EXERCISE AIM:
Find every line in the records below that holds the word "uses", and copy each one.

DATA FOR THE TASK:
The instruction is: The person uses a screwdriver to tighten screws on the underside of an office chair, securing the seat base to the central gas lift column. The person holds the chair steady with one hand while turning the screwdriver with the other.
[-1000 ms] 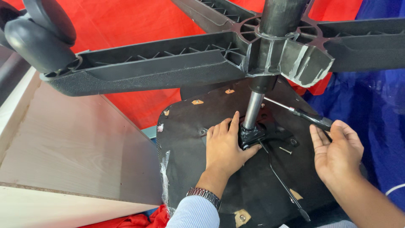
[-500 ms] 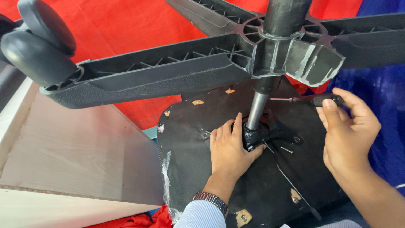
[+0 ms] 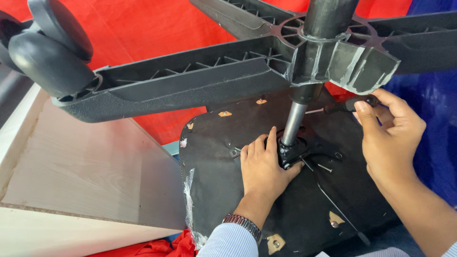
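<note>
While the office chair lies upturned with its seat underside (image 3: 223, 190) facing the camera, the work in hand looks like the fixing of the seat mechanism plate to that black board. Far left: a twin caster wheel (image 3: 45, 52) at the tip of one leg of the five-star base (image 3: 190, 81), above a pale wood-grain panel (image 3: 81, 171); red cloth (image 3: 143, 28) behind. Centre: the left hand (image 3: 262, 171) lies flat on the board, fingers loosely together, thumb side pressed against the black mechanism plate (image 3: 304, 150) where the gas lift column (image 3: 293, 121) enters it; it steadies, grips nothing. A loose screw (image 3: 325, 167) lies just beside the plate. Right: the right hand (image 3: 390, 133) is closed around a black screwdriver handle (image 3: 352, 103), shaft pointing toward the column. Blue cloth (image 3: 438, 114) at far right. Judgement: driving a screw calls for the tip seated square in the screw head, with the plate kept from shifting.
</note>
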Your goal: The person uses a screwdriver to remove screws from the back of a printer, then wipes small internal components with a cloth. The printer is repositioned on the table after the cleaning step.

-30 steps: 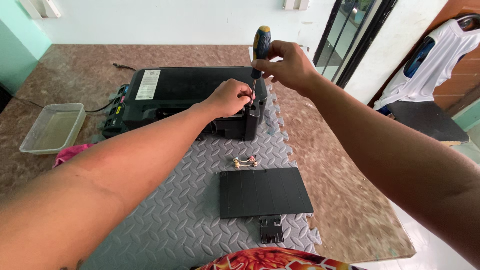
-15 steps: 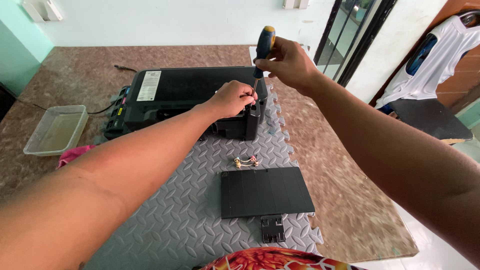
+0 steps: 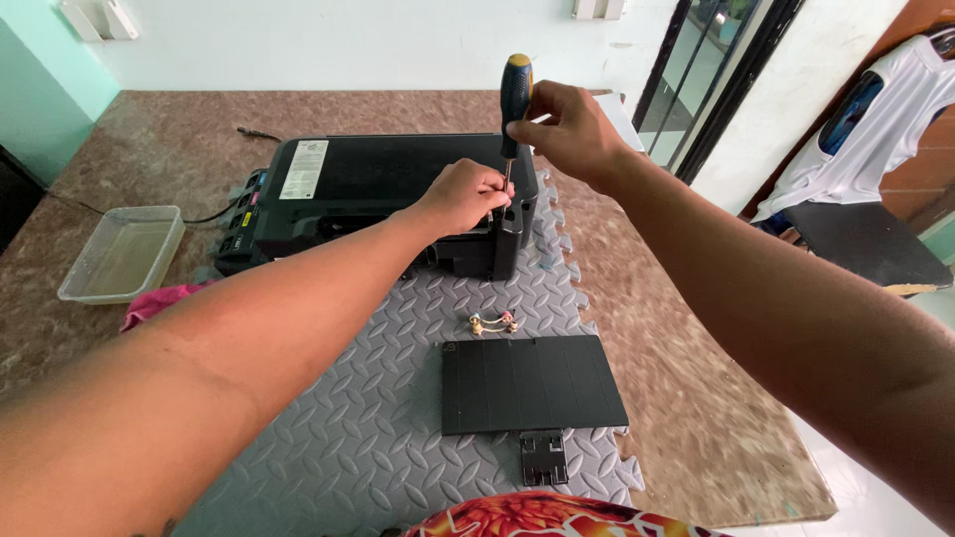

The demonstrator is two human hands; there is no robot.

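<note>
Printer [image 3: 378,189] — a black, boxy machine — lies across the far half of a grey foam mat [image 3: 398,418] on the brown stone desk [image 3: 696,418], at about twelve o'clock from the wearer. Going left to right: at nine o'clock a clear plastic tray [image 3: 119,254] sits on the desk, with a pink cloth [image 3: 154,301] just beside its near corner. A dark cable [image 3: 209,215] runs off the printer's left end. The left hand [image 3: 463,194] is closed on the printer's right front corner, fingertips pinched together right at the point where the screwdriver's shaft meets the casing; what they pinch is too small to tell. The right hand [image 3: 567,129] is wrapped around the screwdriver [image 3: 513,99], which stands nearly upright with its yellow-and-blue handle at the top and its tip down against the printer's right end. Nearer the wearer, at six o'clock, a small light-coloured part with a wire [image 3: 493,321] lies on the mat, then a flat black panel [image 3: 532,383], and just beside its near edge a little black piece [image 3: 543,457].

Against the earlier pictures little has shifted — both hands keep the same hold, and the screwdriver has stayed over the same corner, its handle sitting slightly more upright than a second ago. Mat, tray and loose parts lie as they did.
</note>
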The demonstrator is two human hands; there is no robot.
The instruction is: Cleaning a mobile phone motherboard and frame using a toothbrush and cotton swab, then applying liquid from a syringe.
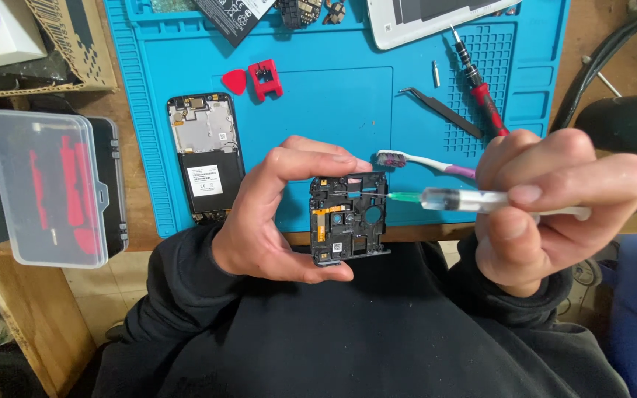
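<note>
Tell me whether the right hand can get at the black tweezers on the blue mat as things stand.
Probably not right away: the right hand is gripping a syringe. The tweezers lie uncovered on the blue mat just above that hand, so the path looks free once the syringe is put down.

The white tablet-like device [436,18] at the top is cut off by the picture's upper edge, as are the dark battery pack [234,16] and the small circuit boards [307,10] beside it. The right hand [554,210] hides the plunger end of the clear plastic syringe [462,199] and the handle of the white and purple toothbrush [425,162]. Inside the translucent plastic case [53,188], red shapes show only as a blur (tools, perhaps). The needle tip on the black phone frame [349,217] is too fine to place exactly.
</note>
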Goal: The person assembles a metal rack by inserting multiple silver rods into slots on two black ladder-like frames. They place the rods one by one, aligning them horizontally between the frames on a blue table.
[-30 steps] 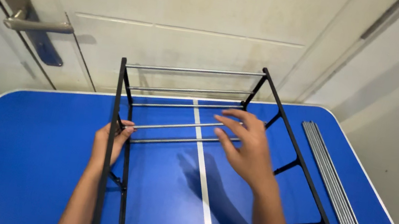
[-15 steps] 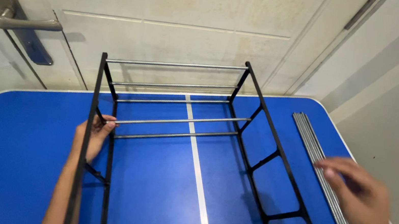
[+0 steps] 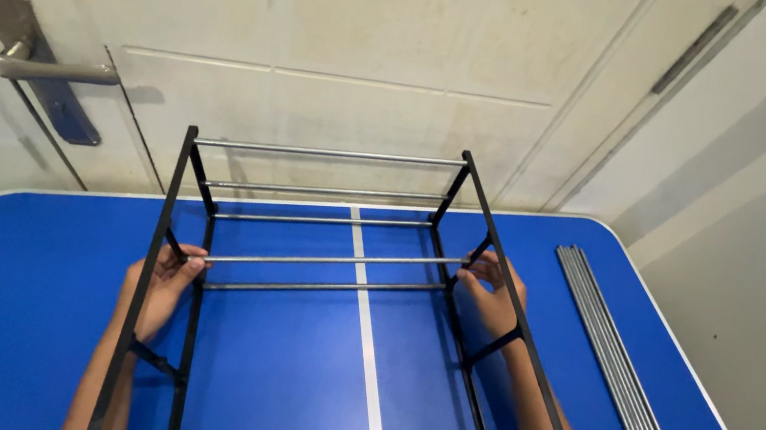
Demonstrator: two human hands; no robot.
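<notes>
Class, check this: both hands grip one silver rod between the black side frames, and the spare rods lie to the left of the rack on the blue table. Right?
Not quite. The head view shows the spare rods lying right of the rack, not left. The left hand and right hand do grip one silver rod on the blue table.

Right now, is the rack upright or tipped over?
Upright: the rack stands on the blue table, both hands gripping one rod.

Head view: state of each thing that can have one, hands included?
Rack frame: partly assembled, five silver rods span its two black side frames, standing on the blue table.
Middle rod: horizontal, both ends at the side frames.
Left hand: pinching the middle rod's left end at the side frame.
Right hand: gripping its right end at the side frame.
Spare rods: loose bundle, lying flat at the table's right edge.
Door: shut, handle horizontal.
</notes>
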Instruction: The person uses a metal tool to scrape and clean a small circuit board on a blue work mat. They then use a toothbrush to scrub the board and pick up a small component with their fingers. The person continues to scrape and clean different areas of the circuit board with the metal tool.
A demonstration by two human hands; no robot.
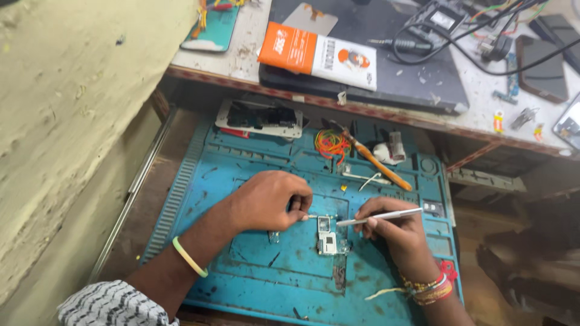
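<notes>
A small phone circuit board (pixel 328 235) lies on the blue work mat (pixel 241 175), between my hands. My left hand (pixel 269 199) is closed around a thin tool whose tip (pixel 309 217) pokes out toward the board's upper left corner. My right hand (pixel 396 229) grips a slim silver tool (pixel 380 216) like a pen, its point resting at the board's upper right edge. A green band circles my left wrist; red and yellow threads circle my right wrist.
On the mat's far side lie an opened phone frame (pixel 260 118), a tangle of orange rubber bands (pixel 331 143) and an orange-handled brush (pixel 377 164). The bench above carries a closed laptop (pixel 393 72), an orange-and-white box (pixel 317 54), cables and phones.
</notes>
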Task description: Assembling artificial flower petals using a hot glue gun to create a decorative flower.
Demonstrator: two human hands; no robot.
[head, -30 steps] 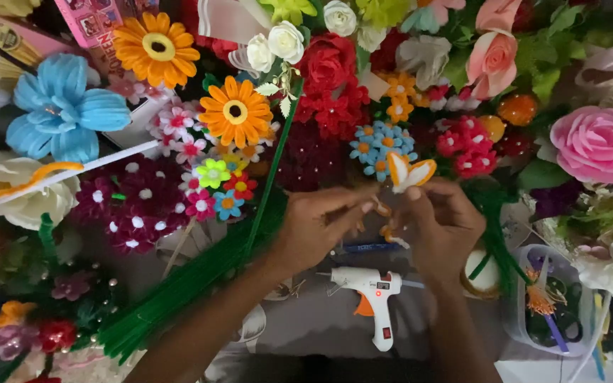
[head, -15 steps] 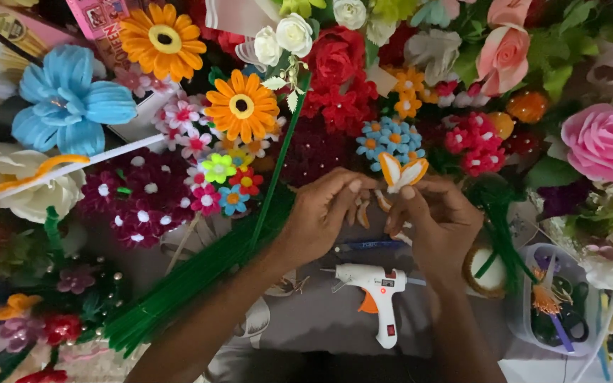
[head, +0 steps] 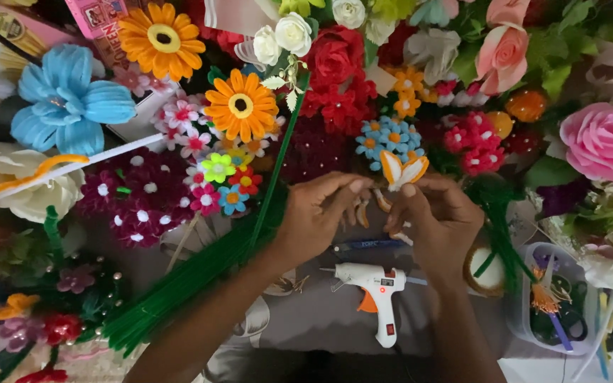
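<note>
My left hand (head: 317, 213) and my right hand (head: 434, 216) meet at the middle of the view, fingertips together. Between them stands a small white and orange petal piece (head: 402, 170), made of fuzzy wire, with two pointed petals up. My right thumb and fingers pinch its base; my left fingertips touch the lower part beside it. Several more orange and white petals (head: 363, 211) show under my left fingers. A white glue gun (head: 374, 287) with an orange trigger lies just below my hands.
Fuzzy-wire flowers crowd the far side: an orange daisy (head: 241, 105), a blue flower (head: 65, 99), red roses (head: 335, 60), a pink rose (head: 604, 138). A bundle of green stems (head: 200, 266) slants at the left. A clear tub (head: 558, 312) of scraps sits at the right.
My hands stay at the same spot, fingers shifting slightly around the petal piece. The view has drifted a little.
</note>
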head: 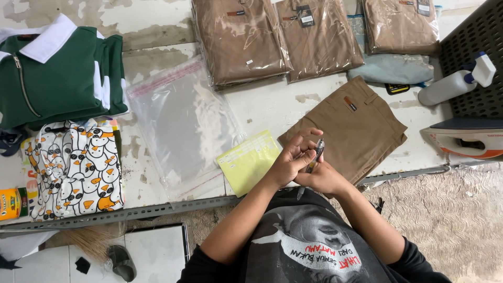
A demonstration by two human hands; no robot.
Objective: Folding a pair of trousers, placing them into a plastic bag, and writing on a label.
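Hands meet at the near edge of the table (272, 105), just over the lower left corner of the unbagged, folded tan trousers (348, 128). The right hand (325, 178) is closed around a pen (315, 156), whose long axis runs up and slightly right, its upper end pointing away from the person toward the trousers and its lower end buried in the grip. The left hand (291, 157) curls over the pen's upper part from the left, fingertips touching it, so both hands are on the pen and neither is free. A yellow paper slip (249, 161) lies flat just left of the left hand, the nearer hand to it. Beyond that lies one empty clear plastic bag (181, 123). Along the far edge three bagged tan garments (238, 39) lie side by side. At far left are one folded green jacket (57, 78) and one penguin-print cloth (76, 167). At right stand one spray bottle (456, 81) and one clothes iron (463, 137).
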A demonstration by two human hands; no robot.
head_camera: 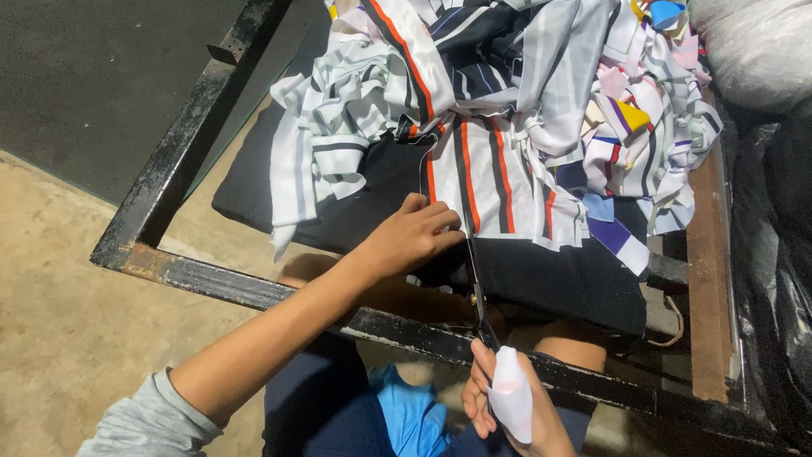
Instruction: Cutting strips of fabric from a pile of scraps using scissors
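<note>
Bare concrete floor lies to your left, and a black metal frame with rusted, chipped rails borders the work area in front of you. Inside the frame, a black padded surface carries a large heap of fabric offcuts in white, grey, navy and orange stripes, with smaller purple, yellow and pink scraps mixed in toward the right. A wooden rail runs along the right side of the frame, and dark plastic sheeting sits beyond it. Your left hand rests on the padded surface with the fingers curled down, pressing the near edge of a striped fabric piece that has white, black and orange bands; this piece lies flat at the front of the heap, directly ahead of you. Your right hand is low in the view, near the front rail of the frame, closed around the handles of a pair of scissors. A white cloth wrap covers part of that hand, so you cannot tell exactly how the fingers sit in the handles. The scissor blades point away from you, running up toward the lower edge of the striped piece, just beside your left fingertips. How far apart the blades stand is too thin to tell. A blue cloth lies in your lap.
</note>
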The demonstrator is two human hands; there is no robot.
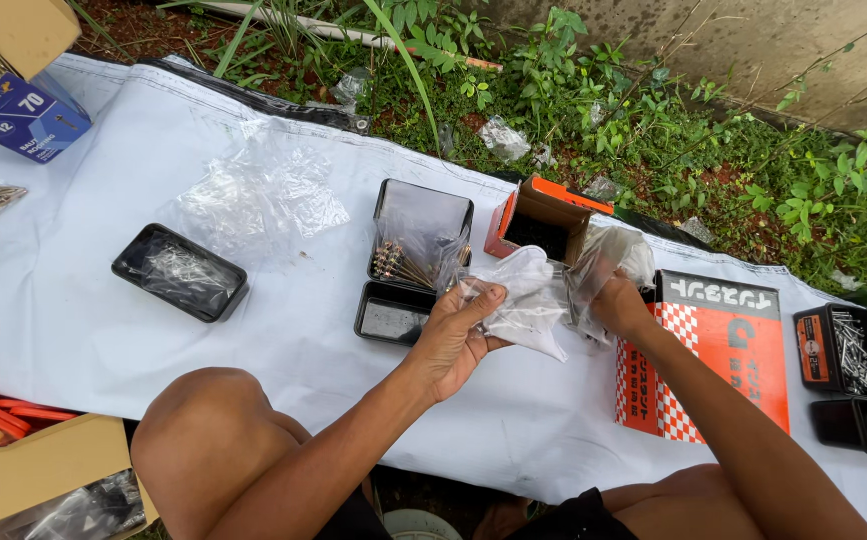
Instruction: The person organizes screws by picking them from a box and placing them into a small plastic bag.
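Head view: left hand (456, 337) pinches a clear plastic bag (528, 300) between thumb and fingers. Right hand (615, 300) grips the bag's other end, fingers closed. The bag hangs above the white sheet (283, 330), long axis running left-right, just beside the open black case (408, 265) of screws.

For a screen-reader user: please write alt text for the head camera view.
A person's left hand and right hand hold clear plastic bags over a white sheet on the ground. Around them lie black trays of nails, an open orange box and an orange checkered box.
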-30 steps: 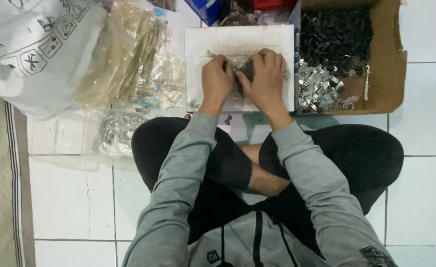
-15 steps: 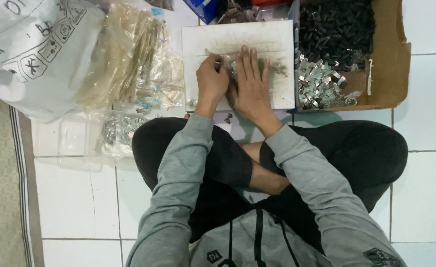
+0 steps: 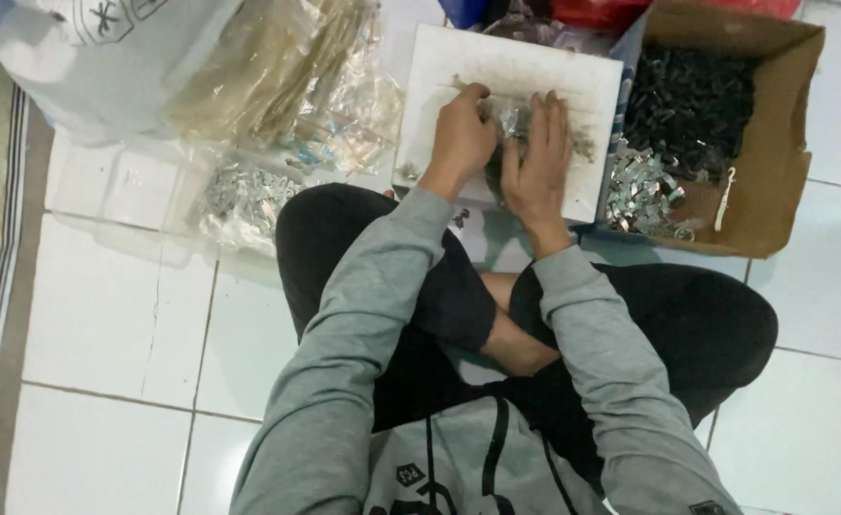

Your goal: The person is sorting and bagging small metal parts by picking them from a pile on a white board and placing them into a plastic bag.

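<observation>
Person sits cross-legged on a white tile floor (image 3: 106,324), grey sleeves, both hands on a white board (image 3: 459,57) that lies flat on the floor ahead of the knees.

Left hand (image 3: 461,133): near the middle of the board, fingers curled down, tips pressed onto a small heap of shiny metal bits (image 3: 514,122). Can't tell if it's actually pinching one; the fingertips are hidden.

Right hand (image 3: 538,160): just beside the left, touching the same heap, fingers flat and held together, laid over the bits, palm down. No visible grip on anything.

Heap sits mid-board, between the two hands, mostly covered by them. The board surface is smudged grey around it.

Right edge of the board touches a cardboard box (image 3: 783,143). Inside it: dark parts (image 3: 683,95) at the far end, silver clips (image 3: 640,186) at the near-left corner.

Left of the board: clear plastic bags (image 3: 287,76) of pale strips, a white sack (image 3: 87,57) at the far-left corner, and a clear tray (image 3: 115,191) with more silver pieces (image 3: 239,191) beside the left knee.
</observation>
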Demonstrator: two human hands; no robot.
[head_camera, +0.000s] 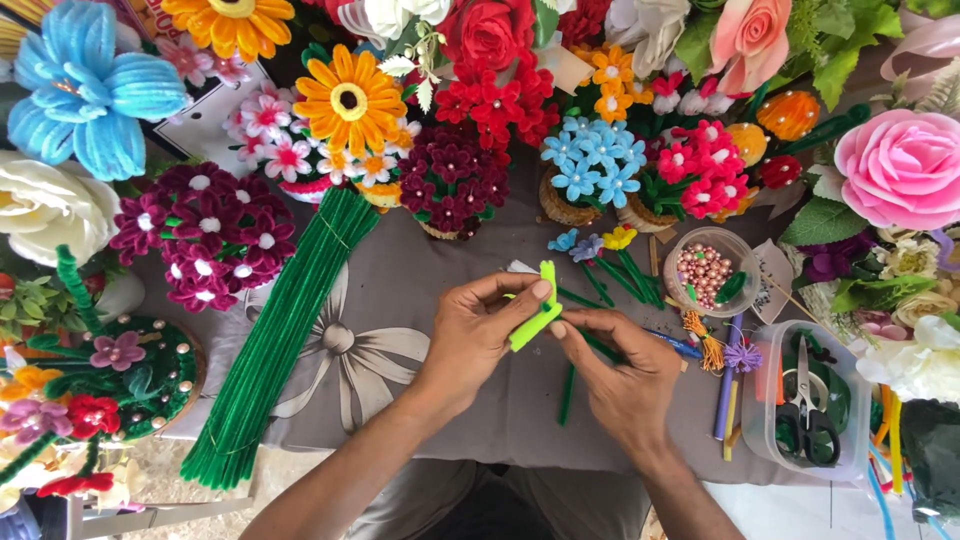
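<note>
My left hand (478, 335) pinches a bright lime-green pipe cleaner piece (537, 310), folded into a loop shape, between thumb and forefinger. Fingertips of my right hand (620, 372) grip the same lime-green piece from the right side, with dark green stems (568, 390) running beneath that hand. Both hands hover over a grey cloth (500, 400) with a printed bow pattern. Three small finished flowers, blue, lilac and yellow (592, 242), lie just beyond the hands.
A thick bundle of dark green pipe cleaners (275, 340) lies at left. A clear cup of pink beads (706, 270) and a clear tub with scissors (806, 400) sit at right. Handmade flower pots and bouquets crowd the back and sides.
</note>
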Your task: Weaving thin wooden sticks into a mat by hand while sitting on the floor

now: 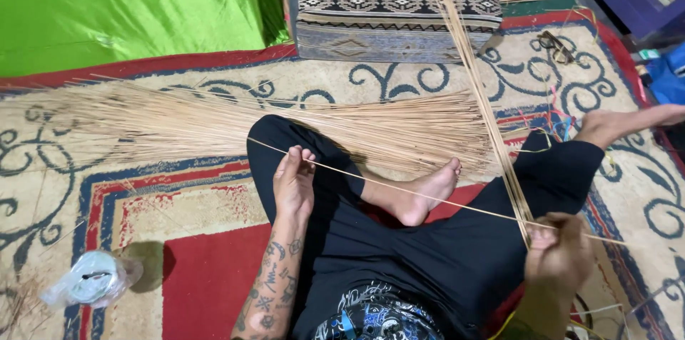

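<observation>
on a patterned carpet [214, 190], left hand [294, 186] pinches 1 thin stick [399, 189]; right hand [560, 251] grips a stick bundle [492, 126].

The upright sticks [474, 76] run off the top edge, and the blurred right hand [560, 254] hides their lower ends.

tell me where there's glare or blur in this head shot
Head view: the green cloth shows shiny glare streaks; the right hand is smeared by motion blur where it grips the bundle of sticks; the left hand on the single thin stick is fairly sharp; the plastic-wrapped roll looks soft and casts a dark shadow on the rug.
</observation>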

ANSWER TO THIS EXERCISE:
The instruction is: The person uses a screwdriver to tighten screws on the underside of an office chair, securing the seat base to the central gas lift column. The person holds the chair steady with one hand while turning the screwdriver with the other.
Your goal: The person uses a screwdriver to remove screws from the back of a printer, then wipes small internal components with a cloth. The printer is repositioned on the table after the cleaning step.
Instruction: The person uses a metal tool to scrape and clean a small circuit board on a blue work mat. They then use a toothbrush to scrub the board and pick up a small component with their fingers. The person continues to scrape and clean different areas of the circuit board with the metal tool.

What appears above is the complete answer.